Moses calls all the people to him and asks that they offer up, each according to his or her own desire, the materials needed to build the Ark of the Covenant and the Tabernacle. Everything from wood to precious metals, base metals and gemstones were required, as well as cloth and people to do the work. God names Bezalel and Oholiab, from the tribes of Judah and Dan (respectively) to oversee the work because of their skills, and to teach others how to do the work needed. They were to be both the skilled craftsmen and skilled instructors.
The rest of this parashah, in fact, most of the rest of the book of Exodus, is a very detailed and exacting narration about the construction of the Tabernacle and the Ark, and of the other items associated with the Tabernacle.
There is always a message, even in what seems to be a simple description of constructing the Tabernacle. The contributions came from the old, from the young, from men, from women, from the common people and from the nobles. In chapter 35 we read about how every man who had wood brought it, every woman who could spin spun the linen, and the rulers brought the stones needed for the ephod. Both common and ruler, men and women, any and all who had what was needed brought their possessions (much of which they received when they left Egypt) and didn’t just hand them over, but gave them to the workers, gladly and eagerly. Shaul tells us in 2 Corinthians, 9:7 (which he is quoting from the Septuagint) that God loves a cheerful giver, and all the people gave cheerfully. So much so, in fact, that in 36:5 the workers ask Moshe to tell the people to stop bringing stuff- they already have way too much!
Yet, what? Only a month or so before this these same people who are happily and faithfully obeying the Lord, were dancing and reveling before a Golden Calf! Can they really be as faithful as they appear, given their proclivity to change faith and belief with the changing of the wind?
Yes, they can. Yes, they do, and yes, they did. I am not a “people person”- I have been in customer service in one form or another most of my career, and I have been (and am, now) in a position of leadership at the place where I worship, yet I am not really all that interested in “people.” A friend once told me that humanity is a wonderful thing: it’s the people that screw it all up! I couldn’t agree more.
And after having confessed my lack of compassion for and trust in people, I am still happy to say that I believe the message (at least, for me) in this parashah is not so much about the building of the Tabernacle as it is about the people giving so cheerfully and selflessly so soon after such a terrible sin.
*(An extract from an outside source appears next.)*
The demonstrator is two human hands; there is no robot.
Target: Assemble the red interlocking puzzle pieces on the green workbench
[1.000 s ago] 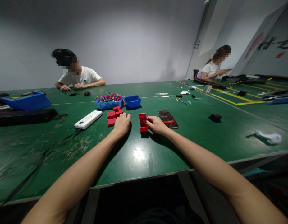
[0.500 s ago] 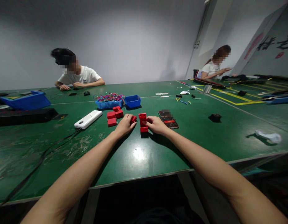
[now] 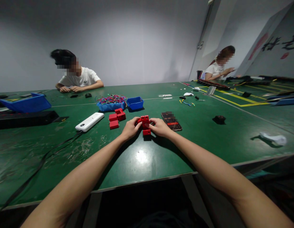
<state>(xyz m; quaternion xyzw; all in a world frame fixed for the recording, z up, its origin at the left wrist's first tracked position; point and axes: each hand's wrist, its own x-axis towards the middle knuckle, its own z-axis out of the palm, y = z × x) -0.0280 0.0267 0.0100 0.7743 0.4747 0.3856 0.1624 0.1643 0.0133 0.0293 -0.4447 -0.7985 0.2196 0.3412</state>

The difference between then and now is only one thing: they repented. They repented and God forgave them, and now they are cleansed.
Ever get so dirty that you can’t remember what clean felt like? I have, many times. Not just working around the house for a day, but when I was in the Marine Corps and we did training in the field. I was in woods, in desert, covered with dirt, sweat, and camouflage paint. You get used to it, and when you get back home you spend a good amount of time in the shower, cleaning everything two or three times. Then, when you come out all squeaky clean and neat, you feel GREAT!!
I imagine that is how the people felt, after they did T’Shuvah (turning from sin) and Moshe told them that God had forgiven them and would maintain His presence among them.
Sin is like a crust of foul smelling and filthy dirt that covers us, and when we are in it long enough we don’t smell it anymore. It’s only after being cleansed that we remember how good it feels to be clean. So, even after a terrible sin such as the one with the Golden Calf, being cleansed can make us more joyful and faithful than we thought possible.
The more we live in dirt the less we remember what it feels like to be clean. The more we allow sin to rule our lives, the dirtier we get, and the further from the joy and peacefulness we can feel only when in God’s presence. We may not smell the sin, but God does. He will not associate with sin and will not allow sinfulness in His presence, so when we stink from sin we can’t get close to God.
The Grace He provided through Yeshua is what cleans us so that we can come into His presence, and allows us to experience the joy and peace His “touch” brings.
We all sin, we are sinners from our birth, but we can also be cleansed. Yes, this is a job for Clorox- spiritual Clorox, that is. And that Clorox of the spirit is called Grace, and it is delivered by the Ruach HaKodesh (Holy Spirit). This Clorox isn’t bleach- it is the blood of the Messiah, Yeshua. And whereas bleach cleans your clothes, the blood of Yeshua cleans your soul. Whiter than Clorox could ever get it, too!
We will sin, we will fall, but we can also get up. That is what happened at Mt. Sinai. They learned the temporary nice feeling we get from sinning is nothing compared to the complete and overflowing joy we get from obeying the Lord.
Sin feels nice for a little while, but the joy of the Lord feels great all the time. Which would you prefer?